During the day, when client applications query the view
support_case
, the execution trace will be like the one below:
This execution trace shows that every branch of the main join is the result of another join. These other joins are the result of joining rows obtained from two places:
The source (the green boxes): the result of querying Salesforce with the condition
last_modified_date > '@LAST_REFRESH_DATE'
.The cache database (the blue boxes): the data stored in the cache database.
This query returns completely up-to-date data in much less time.
Example 2 of Use of Incremental Queries (Google Drive)¶
In this example, we are going to retrieve information about the documents stored on a Google Drive account. To do so, we will create a JSON data source that connects to the URL https://www.googleapis.com/drive/v2/files.
With this service, you can add a condition to the URL with the parameter
modifiedDate
, which indicates the last time a document was modified.
For example:
https://www.googleapis.com/drive/v2/files?maxResults=1000^ExecuteIfIsNotNull("&q=modifiedDate>='",@lastmodified,"'")
The interpolation function ExecuteIfIsNotNull
makes that when the
base view of this data source is queried, the data source will only add
the parameter q=modifiedDate...
to the URL when the interpolation
variable lastmodified
is not null. By doing this, we are making this
variable optional, so we can execute the view to retrieve all the files
from the source.
When creating the base view over this data source, in the “Configure
JSON Wrapper” dialog, enter the tuple root /JSONFile/items
.
After creating the view, the field that corresponds to the interpolation variable lastmodified
is obligatory. It should be changed to
optional to avoid having to provide a value when performing the initial cache load.

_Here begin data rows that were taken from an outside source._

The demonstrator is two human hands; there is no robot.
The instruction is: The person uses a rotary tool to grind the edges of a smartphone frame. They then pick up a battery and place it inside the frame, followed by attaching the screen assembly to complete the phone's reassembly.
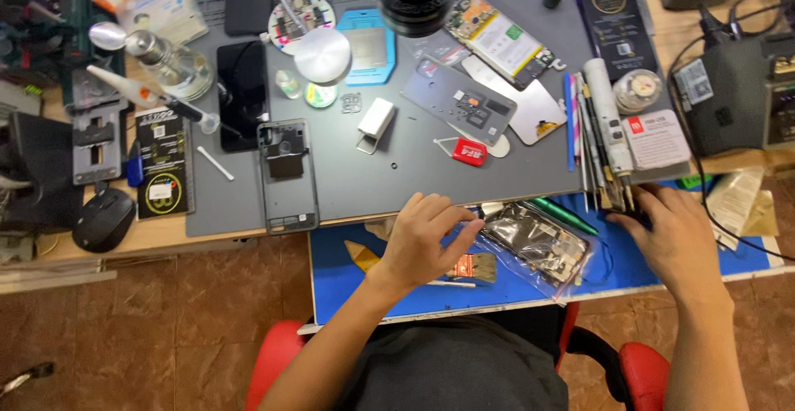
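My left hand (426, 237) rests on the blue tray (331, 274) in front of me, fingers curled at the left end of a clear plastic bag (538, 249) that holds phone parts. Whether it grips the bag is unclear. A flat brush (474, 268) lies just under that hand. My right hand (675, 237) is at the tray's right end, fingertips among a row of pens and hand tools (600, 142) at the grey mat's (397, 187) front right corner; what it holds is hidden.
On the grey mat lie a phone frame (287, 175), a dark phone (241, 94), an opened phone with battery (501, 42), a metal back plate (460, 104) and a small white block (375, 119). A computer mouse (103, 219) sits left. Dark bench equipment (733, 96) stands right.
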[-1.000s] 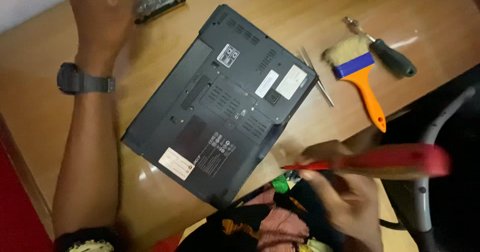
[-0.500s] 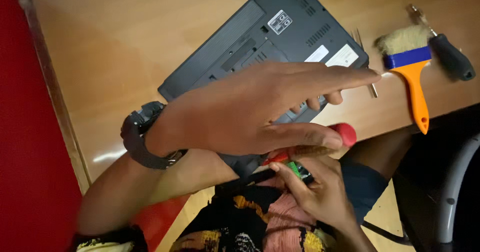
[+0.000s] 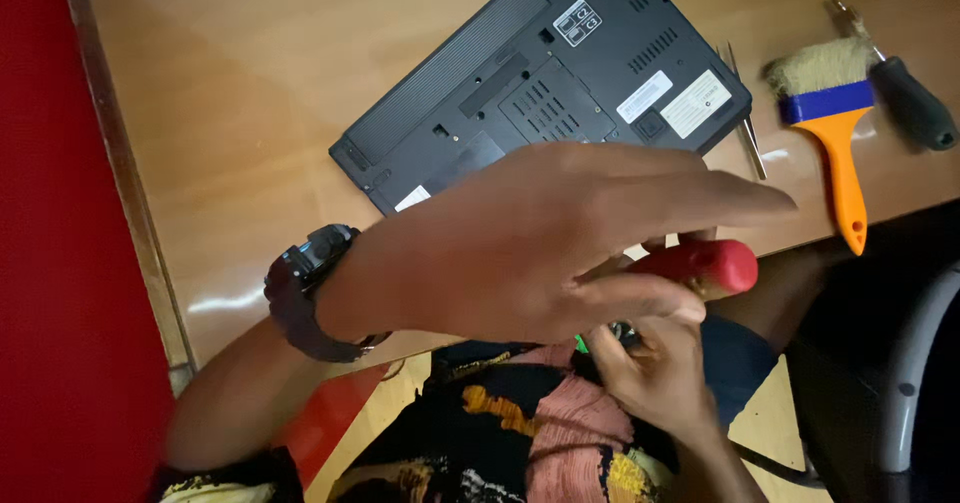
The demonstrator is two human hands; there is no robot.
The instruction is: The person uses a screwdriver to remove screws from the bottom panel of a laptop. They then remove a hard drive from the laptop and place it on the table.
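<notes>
The left hand (image 3: 540,243) is reaching across the middle of the view, back of the hand up, fingers stretched out together and pointing right, thumb tucked underneath. Its forearm is running down toward the lower left, wrist nearly straight. The right hand (image 3: 655,378) is lying below it, close to the body, fingers curled inward in a loose grip, partly hidden under the left palm, its forearm coming up from the lower right.
</notes>
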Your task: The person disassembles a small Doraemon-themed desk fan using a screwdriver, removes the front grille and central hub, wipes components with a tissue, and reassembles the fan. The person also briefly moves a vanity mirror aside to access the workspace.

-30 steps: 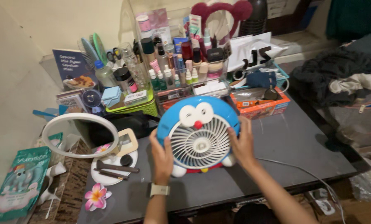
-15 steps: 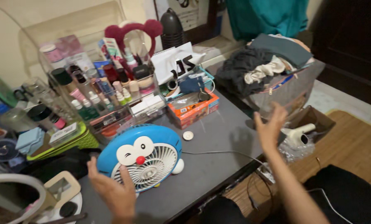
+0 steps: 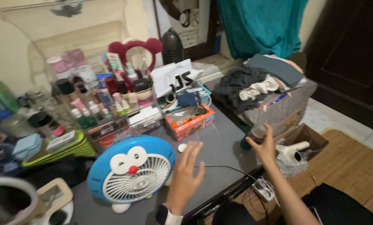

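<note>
- Grey table (image 3: 228, 146), centre of the frame: its left half is crowded, and it bears everything listed below.
- Heap of dark and pale clothes (image 3: 253, 85), upper right, piled on a grey zipped bag at the table's far end.
- Blue cat-faced fan (image 3: 132, 171), lower left of centre: it stands upright on the table, grille toward the camera. Both hands clasped its rim a second ago; now neither touches it, so it stands released, shifted left in the frame as the view swings right.
- Left hand (image 3: 186, 177), lower centre: open, fingers spread, holding nothing, hovering just right of the fan with a watch at the wrist.
- Right hand (image 3: 264, 146), right of centre: open and empty, fingers splayed at the table's right edge, well apart from the fan, above a box holding a white hair dryer (image 3: 292, 152).
- Orange box (image 3: 190, 121), centre, behind the fan.
- Grey cable (image 3: 226, 167), running across the table between the two hands.
- Small white disc (image 3: 182, 147), just beyond the left fingertips.
</note>
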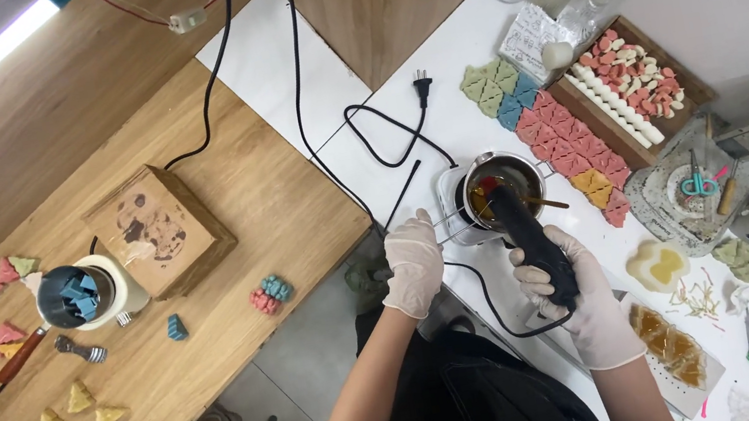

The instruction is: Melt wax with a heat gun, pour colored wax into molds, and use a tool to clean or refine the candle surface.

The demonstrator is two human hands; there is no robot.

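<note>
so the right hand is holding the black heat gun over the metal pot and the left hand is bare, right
Not quite: the left hand wears a white glove, as does the right hand. The head view shows it. The right hand does hold the black heat gun over the metal pot.

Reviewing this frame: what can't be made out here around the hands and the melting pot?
- Head view: the pot's contents are mostly hidden by the black heat tool held over it in the right hand.
- What the left hand's fingers pinch at the pot's wire handle is too small to tell.
- The tray of amber pieces is partly hidden by the right wrist.
</note>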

To change the field to optional, obtain
the VQL of the base view, and modify the CREATE OR REPLACE TABLE command from this:
...
CONSTRAINTS (
ADD lastmodified (=) OBL ONE
...
to:
...
CONSTRAINTS (
ADD lastmodified (=) OPT ONE
...
and execute the CREATE OR REPLACE TABLE command from the VQL Shell.
The next step is to configure the cache of the view. To do this,
Click Options
Click the cache mode Full and select the check box Incremental.
Click no condition (below the “Incremental” check box) and enter the condition
lastmodified = '@LAST_REFRESH_DATE'
.
Note that this condition uses the equality operator. The reason is that we want to assign the value of the interpolation variable
'@LAST_REFRESH_DATE'
to the interpolation variablelastmodified
. Once the cache of this view is preloaded, when this view is queried, the URL invoked by the execution engine will be likehttp://....&q=modifiedDate>=...
That is, the comparison with the field
modifiedDate
will be done with the operator>=
.
From the VQL Shell, execute this command:
CREATE OR REPLACE MAP i18n rfc_3339_utc (
'country' = 'US'
'datepattern' = 'yyyy-MM-dd''T''HH:mm:ss.SSS''Z'''
'doubledecimalposition' = '2'
'doubledecimalseparator' = ''
'doublegroupseparator' = ''
'language' = 'en'
'timezone' = 'GMT'
);
The datepattern attribute of this map is the pattern that the Google APIs use for date fields. This pattern represents:
<year>-<month>-<day of the month>T<hour>:<minute>:<second>: <millisecond>'<time zone>'
Go back to the “Options” dialog of the view, click Search methods and in the Default i18n list, select
rfc_3339_utc
(the i18n map created in the previous step).At runtime, when the execution engine sends a URL to this source, it takes the value of
@LAST_REFRESH_DATE
, which is a date value and converts it to a string. It does so to replace@lastmodified
of the URL with this value. To convert this date value into a string it uses the date pattern of the i18n map of the view; in this caserfc_3339
, which is the pattern the Google Drive API expects for date values.